Repricing Logic of Chips Under Unrealized Loss Pressure
Observing the unrealized loss ratio, counter-trend accumulation behavior, and the relative strength of precious metals together, it can be inferred that the current stage is closer to a "mid-cycle adjustment range," rather than the extreme panic capitulation state seen at historical bottoms: the 30% of chips at a loss brings some selling pressure, but the continuous absorption of 1,600 BTC by new Binance addresses indicates that there are still funds choosing to make long-term layouts during the volatility period. At the same time, the decline in the Bitcoin ratio relative to silver and gold has also increased the weight of safe-haven assets in the portfolio, causing Bitcoin to undergo a repricing of relative valuation within a multi-asset framework.
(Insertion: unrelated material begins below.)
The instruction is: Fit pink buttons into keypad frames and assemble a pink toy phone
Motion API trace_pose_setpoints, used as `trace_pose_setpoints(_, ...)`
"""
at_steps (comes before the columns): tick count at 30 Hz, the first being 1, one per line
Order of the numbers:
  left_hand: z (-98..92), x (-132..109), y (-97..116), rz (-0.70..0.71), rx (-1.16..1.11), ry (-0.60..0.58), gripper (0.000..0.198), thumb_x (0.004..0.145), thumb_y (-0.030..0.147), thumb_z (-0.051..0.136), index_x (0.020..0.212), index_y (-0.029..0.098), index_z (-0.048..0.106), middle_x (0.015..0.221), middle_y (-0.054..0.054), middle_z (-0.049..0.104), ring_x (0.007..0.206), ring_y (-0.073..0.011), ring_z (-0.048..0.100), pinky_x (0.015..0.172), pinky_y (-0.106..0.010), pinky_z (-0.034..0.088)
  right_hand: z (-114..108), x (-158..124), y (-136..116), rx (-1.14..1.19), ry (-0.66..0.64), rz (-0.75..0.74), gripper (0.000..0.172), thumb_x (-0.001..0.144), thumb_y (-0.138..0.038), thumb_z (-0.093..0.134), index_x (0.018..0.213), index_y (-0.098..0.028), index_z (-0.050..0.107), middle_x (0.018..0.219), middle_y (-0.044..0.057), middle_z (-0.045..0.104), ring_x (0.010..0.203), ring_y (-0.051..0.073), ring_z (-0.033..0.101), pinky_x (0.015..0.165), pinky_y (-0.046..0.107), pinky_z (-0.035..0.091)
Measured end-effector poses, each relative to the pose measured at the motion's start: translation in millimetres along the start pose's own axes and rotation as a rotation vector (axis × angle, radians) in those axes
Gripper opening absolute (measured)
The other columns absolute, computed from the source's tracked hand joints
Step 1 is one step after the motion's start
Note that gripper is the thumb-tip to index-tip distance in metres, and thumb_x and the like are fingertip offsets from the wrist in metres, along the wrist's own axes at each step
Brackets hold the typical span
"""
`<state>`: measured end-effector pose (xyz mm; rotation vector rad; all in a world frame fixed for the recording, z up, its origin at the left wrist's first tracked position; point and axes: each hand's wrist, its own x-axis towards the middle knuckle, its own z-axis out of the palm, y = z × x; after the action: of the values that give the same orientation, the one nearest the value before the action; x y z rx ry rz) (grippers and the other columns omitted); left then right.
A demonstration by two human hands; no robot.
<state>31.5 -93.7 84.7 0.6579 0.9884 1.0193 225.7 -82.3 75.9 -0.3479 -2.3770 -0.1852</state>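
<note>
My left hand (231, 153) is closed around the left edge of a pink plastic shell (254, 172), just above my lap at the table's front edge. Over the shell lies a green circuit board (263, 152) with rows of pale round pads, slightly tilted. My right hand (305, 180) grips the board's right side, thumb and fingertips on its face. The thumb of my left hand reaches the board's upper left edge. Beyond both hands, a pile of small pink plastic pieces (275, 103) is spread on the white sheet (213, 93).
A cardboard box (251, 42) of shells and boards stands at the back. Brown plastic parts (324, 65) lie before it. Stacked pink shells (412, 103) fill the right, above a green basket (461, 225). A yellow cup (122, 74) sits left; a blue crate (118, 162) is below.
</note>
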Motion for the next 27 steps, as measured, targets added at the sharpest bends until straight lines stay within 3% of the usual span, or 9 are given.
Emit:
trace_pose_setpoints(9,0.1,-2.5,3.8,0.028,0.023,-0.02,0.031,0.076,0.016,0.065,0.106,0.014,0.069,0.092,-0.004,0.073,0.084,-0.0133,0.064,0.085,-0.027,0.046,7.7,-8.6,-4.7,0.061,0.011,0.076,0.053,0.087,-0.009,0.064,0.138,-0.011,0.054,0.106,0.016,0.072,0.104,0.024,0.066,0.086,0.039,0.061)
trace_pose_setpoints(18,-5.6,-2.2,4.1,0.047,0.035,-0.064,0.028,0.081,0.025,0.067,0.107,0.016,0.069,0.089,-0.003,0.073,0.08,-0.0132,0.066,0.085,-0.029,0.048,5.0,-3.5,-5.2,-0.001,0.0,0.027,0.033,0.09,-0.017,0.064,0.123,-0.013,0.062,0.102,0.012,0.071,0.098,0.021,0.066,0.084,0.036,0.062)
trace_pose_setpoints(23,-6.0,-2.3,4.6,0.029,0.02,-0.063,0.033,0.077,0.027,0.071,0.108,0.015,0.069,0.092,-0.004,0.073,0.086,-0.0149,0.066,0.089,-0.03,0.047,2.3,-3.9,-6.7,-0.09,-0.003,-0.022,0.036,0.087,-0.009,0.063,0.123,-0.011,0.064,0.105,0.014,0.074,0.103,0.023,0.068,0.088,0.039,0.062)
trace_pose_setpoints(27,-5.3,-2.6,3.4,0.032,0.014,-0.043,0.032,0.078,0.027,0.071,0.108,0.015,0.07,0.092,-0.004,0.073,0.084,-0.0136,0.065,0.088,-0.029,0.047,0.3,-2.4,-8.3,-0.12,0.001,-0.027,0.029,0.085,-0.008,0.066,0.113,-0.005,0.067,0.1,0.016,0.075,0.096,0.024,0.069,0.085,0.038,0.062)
What needs to be watched going forward is that if prices continue to decline and the area of unrealized losses expands further, it may trigger chain reactions such as leveraged liquidations and passive reductions of pledged assets, amplifying short-term selling pressure; however, once the weak hands clear out and the strong hands accumulate, the concentration of chips often provides fuel for the next round of reflexive upward movement. It is important to emphasize that the specific profit levels of long-term holders and the precise comparison of the current loss range with historical extremes still await updates from authoritative institutions like Glassnode. At this stage, no specific predictions are made regarding the depth of losses or the timing of price turning points. A more reasonable approach is to dynamically monitor the unrealized loss ratio, institutional address behavior, and cross-asset ratios to track the rhythm changes of this chip repricing.